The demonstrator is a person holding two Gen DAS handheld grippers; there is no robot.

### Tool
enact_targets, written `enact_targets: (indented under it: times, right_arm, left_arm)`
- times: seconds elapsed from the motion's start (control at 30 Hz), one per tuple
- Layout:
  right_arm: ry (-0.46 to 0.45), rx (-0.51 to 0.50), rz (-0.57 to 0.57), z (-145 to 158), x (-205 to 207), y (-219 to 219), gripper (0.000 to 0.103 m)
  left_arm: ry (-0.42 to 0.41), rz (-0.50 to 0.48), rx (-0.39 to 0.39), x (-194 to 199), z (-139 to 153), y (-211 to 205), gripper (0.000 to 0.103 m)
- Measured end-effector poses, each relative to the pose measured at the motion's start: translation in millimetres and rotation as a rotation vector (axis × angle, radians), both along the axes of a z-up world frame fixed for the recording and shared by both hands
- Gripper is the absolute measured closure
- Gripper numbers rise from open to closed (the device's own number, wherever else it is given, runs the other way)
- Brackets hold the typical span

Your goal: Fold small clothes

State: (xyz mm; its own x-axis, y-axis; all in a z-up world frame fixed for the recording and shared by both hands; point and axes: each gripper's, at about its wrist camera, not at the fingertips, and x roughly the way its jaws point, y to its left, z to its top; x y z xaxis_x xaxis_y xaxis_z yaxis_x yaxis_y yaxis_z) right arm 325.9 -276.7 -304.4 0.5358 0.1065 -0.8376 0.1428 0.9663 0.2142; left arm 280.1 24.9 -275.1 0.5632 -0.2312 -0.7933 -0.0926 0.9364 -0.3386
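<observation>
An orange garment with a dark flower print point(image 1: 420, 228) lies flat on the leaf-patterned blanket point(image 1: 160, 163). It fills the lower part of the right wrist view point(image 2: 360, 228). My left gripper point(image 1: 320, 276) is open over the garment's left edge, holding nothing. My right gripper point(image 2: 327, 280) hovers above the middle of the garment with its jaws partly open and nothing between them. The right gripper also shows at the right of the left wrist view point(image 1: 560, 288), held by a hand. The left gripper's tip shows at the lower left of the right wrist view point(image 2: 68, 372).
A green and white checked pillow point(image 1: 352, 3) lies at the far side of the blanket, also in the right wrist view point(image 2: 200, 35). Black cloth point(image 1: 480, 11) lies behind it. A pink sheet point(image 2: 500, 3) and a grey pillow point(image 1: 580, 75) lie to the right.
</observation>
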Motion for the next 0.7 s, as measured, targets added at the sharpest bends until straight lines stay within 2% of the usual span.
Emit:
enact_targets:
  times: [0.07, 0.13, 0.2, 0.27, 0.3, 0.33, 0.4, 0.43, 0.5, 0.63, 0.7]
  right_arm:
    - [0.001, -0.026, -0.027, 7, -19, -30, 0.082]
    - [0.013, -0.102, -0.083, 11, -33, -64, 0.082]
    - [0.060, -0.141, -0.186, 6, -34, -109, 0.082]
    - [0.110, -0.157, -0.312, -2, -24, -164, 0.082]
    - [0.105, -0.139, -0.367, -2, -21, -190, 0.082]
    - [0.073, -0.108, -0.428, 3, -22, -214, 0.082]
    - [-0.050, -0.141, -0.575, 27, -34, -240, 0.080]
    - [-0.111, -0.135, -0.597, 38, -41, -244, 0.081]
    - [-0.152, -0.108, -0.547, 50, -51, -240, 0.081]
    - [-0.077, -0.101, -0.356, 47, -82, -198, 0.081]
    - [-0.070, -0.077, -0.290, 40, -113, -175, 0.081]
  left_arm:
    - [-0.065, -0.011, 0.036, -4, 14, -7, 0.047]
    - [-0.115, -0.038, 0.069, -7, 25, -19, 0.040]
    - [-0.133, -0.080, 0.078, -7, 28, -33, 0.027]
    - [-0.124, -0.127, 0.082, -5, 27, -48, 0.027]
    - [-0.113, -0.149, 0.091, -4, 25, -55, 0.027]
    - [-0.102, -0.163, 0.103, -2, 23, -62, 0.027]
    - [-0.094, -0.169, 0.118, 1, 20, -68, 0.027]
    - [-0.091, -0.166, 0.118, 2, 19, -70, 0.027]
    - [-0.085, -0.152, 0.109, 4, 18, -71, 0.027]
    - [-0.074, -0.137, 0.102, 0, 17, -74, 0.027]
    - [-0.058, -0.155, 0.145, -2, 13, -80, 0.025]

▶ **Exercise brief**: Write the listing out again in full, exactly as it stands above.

▶ **Solution to this task**:
The demonstrator is a person holding two Gen DAS handheld grippers; there is no robot.

### Tool
enact_targets, written `enact_targets: (indented under it: times, right_arm, left_arm)`
- times: seconds elapsed from the motion's start (control at 30 Hz), one per tuple
- Layout:
  right_arm: ry (-0.46 to 0.45), rx (-0.51 to 0.50), rz (-0.57 to 0.57), z (-145 to 158), x (-205 to 207), y (-219 to 219), gripper (0.000 to 0.103 m)
  left_arm: ry (-0.42 to 0.41), rz (-0.50 to 0.48), rx (-0.39 to 0.39), x (-194 to 199), z (-139 to 153), y (-211 to 205), gripper (0.000 to 0.103 m)
- Measured end-effector poses, each relative to the pose measured at the motion's start: translation in millimetres and rotation as a rotation vector (axis × angle, radians), both along the axes of a z-up world frame fixed for the recording and shared by both hands
- Gripper is the absolute measured closure
- Gripper numbers rise from open to closed (the device's own number, wherever else it is given, runs the other way)
- Brackets hold the typical span

Your goal: Fold small clothes

State: (xyz mm; its own x-axis, y-axis; all in a z-up world frame fixed for the recording and shared by both hands; point and axes: each gripper's, at about its wrist camera, not at the fingertips, and x roughly the way its jaws point, y to its left, z to its top; x y z xaxis_x xaxis_y xaxis_z yaxis_x yaxis_y yaxis_z) right arm 325.9 -276.7 -304.4 0.5358 0.1065 -0.8376 0.1428 0.9663 0.2142; left arm 280.1 24.9 -275.1 0.5632 -0.2312 -0.7933 -0.0926 0.9364 -0.3386
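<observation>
An orange garment with a dark flower print point(image 1: 420, 228) lies flat on the leaf-patterned blanket point(image 1: 160, 163). It fills the lower part of the right wrist view point(image 2: 360, 228). My left gripper point(image 1: 320, 276) is open over the garment's left edge, holding nothing. My right gripper point(image 2: 327, 280) hovers above the middle of the garment with its jaws partly open and nothing between them. The right gripper also shows at the right of the left wrist view point(image 1: 560, 288), held by a hand. The left gripper's tip shows at the lower left of the right wrist view point(image 2: 68, 372).
A green and white checked pillow point(image 1: 352, 3) lies at the far side of the blanket, also in the right wrist view point(image 2: 200, 35). Black cloth point(image 1: 480, 11) lies behind it. A pink sheet point(image 2: 500, 3) and a grey pillow point(image 1: 580, 75) lie to the right.
</observation>
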Motion for the next 0.7 s, as measured, targets added at the sharpest bends until straight lines stay within 2% of the usual span.
Emit:
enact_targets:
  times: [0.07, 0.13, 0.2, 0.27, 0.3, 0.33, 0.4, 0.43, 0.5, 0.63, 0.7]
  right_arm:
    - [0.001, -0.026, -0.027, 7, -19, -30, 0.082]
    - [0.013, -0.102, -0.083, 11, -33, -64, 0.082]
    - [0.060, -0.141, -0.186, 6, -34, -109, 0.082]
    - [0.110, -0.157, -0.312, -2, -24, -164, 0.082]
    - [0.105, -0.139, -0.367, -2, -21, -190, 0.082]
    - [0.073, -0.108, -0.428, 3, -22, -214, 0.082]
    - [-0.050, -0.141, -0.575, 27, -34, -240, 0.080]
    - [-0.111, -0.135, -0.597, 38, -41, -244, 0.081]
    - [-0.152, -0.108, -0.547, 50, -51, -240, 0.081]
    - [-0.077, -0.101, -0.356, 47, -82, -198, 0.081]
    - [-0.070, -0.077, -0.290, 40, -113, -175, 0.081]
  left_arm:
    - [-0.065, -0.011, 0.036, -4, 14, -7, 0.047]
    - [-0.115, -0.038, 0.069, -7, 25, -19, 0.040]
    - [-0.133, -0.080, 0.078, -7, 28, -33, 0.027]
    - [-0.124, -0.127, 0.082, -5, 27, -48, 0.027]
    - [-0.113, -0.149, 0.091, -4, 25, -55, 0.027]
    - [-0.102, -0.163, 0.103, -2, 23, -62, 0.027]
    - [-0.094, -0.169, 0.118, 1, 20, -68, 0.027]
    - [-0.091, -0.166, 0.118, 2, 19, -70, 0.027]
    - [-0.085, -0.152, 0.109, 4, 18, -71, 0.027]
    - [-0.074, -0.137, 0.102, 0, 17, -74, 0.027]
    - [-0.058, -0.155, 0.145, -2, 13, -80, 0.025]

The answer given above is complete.